Quantitative analysis was performed using the GA standards α-solanine (ChemFaces, CFN90560), α-chaconine (ChemFaces, CFN00450), α-solamargine (ChemFaces, CFN90159), and α-solasonine (PhytoLab 83,271). To quantify the compounds, calibration curves for each GA standard were generated over the concentration range of 0.1 μg ml− 1 to 10 μg ml− 1. For leptine II, a curve for α-solanine was used due to the lack of a standard. The results are expressed in μg ml− 1 and take into account the percent recovery of each compound in relation to the control sample concentration.
Protein extraction
Proteins were isolated from C and D as described in [49] with a minor modification. Then, 0.1 g of powdered tissue was suspended in 350 μl of the extraction buffer and incubated on ice for 30 min. Then, phenol solution (Roti®-Aqua-Phenol) was added in a 1:1 (v/v) ratio and incubated at room temperature for 10 min. The phenol phase was recovered twice by centrifugation at 4 °C, transferred to new tubes with extraction buffer 1:1 (v/v) and precipitated in cold methanol containing 0.1 M ammonium acetate 1:4 (v/v). The mixture was incubated overnight at − 20 °C and centrifuged at room temperature. The liquid phase was removed, and the pellet was washed once with 100% methanol pre-chilled to − 20 °C, centrifuged with 80% acetone, and centrifuged at the highest speed. The final protein pellet was air-dried and dissolved in 200 μl of 25 mM ammonium bicarbonate. The sample protein content was determined according to the method described by [50] using the bicinchoninic acid assay and bovine serum albumin as a standard. Five independent biological replicates were analysed in this study. A total of 120 μg of protein from each probe was sent to the Mass Spectrometry Laboratory at the Institute of Biochemistry and Biophysics, Polish Academy of Sciences (Warsaw, Poland), for nano-LC-MS-MS/MS (nanoliquid chromatography coupled to tandem mass spectrometry) analysis.

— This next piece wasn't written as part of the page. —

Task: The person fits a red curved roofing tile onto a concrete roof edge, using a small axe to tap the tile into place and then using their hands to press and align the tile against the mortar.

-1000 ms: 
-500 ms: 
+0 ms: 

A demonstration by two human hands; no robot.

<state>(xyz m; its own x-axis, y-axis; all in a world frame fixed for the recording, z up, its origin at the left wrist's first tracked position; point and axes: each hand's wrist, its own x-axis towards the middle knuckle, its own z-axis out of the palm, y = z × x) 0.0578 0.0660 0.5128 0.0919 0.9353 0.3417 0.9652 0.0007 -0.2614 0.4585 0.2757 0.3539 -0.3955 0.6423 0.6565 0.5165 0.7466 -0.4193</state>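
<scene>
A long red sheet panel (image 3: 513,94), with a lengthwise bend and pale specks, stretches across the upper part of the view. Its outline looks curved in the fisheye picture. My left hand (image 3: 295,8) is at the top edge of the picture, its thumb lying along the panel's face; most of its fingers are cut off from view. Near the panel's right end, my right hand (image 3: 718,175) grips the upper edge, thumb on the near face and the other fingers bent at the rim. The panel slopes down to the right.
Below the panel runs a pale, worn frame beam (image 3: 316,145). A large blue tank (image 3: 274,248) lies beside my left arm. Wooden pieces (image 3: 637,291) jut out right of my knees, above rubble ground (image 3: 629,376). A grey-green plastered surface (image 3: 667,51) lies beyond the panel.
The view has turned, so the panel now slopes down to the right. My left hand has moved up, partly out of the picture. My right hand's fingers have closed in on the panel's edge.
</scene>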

Comparative analysis of differentially expressed proteins
Peptide mixtures were analysed by nano-LC-MS-MS/MS using a nano-Acquity (Waters) LC system and a Q-Exactive mass spectrometer (Thermo Electron Corp., San Jose, CA) with the same equipment, buffers and parameters like in [51]. The raw data were processed by Mascot Distiller followed by Mascot Search (Matrix Science, London, UK, on-site licence) against the UniProt Solanum tuberosum database (February 2018 release). The search parameters for precursor and product ion mass tolerances were 30 ppm and 0.1 Da, respectively enzyme specificity: trypsin and missed cleavage sites. Peptides with Mascot scores exceeding the threshold value corresponding to < 5% of the expectation value as calculated by the Mascot procedure were considered positively identified. Quantitative analysis was performed as described by [52]. Shortly, the mass calibration and data filtering described above were carried out like in [51]. At the end, lists of identified peptides with corresponding abundances were exported for statistical analysis carried out with in-house developed Diffprot Software (version 1.5.19; 3.01.2013) [53]. Prior to analysis, abundances were normalized with LOWESS. Proteins with more than 90% common peptides were clustered, and only peptides unique for the cluster were used for statistical analysis. Only proteins with q-values ≤0.05 were considered differentially expressed.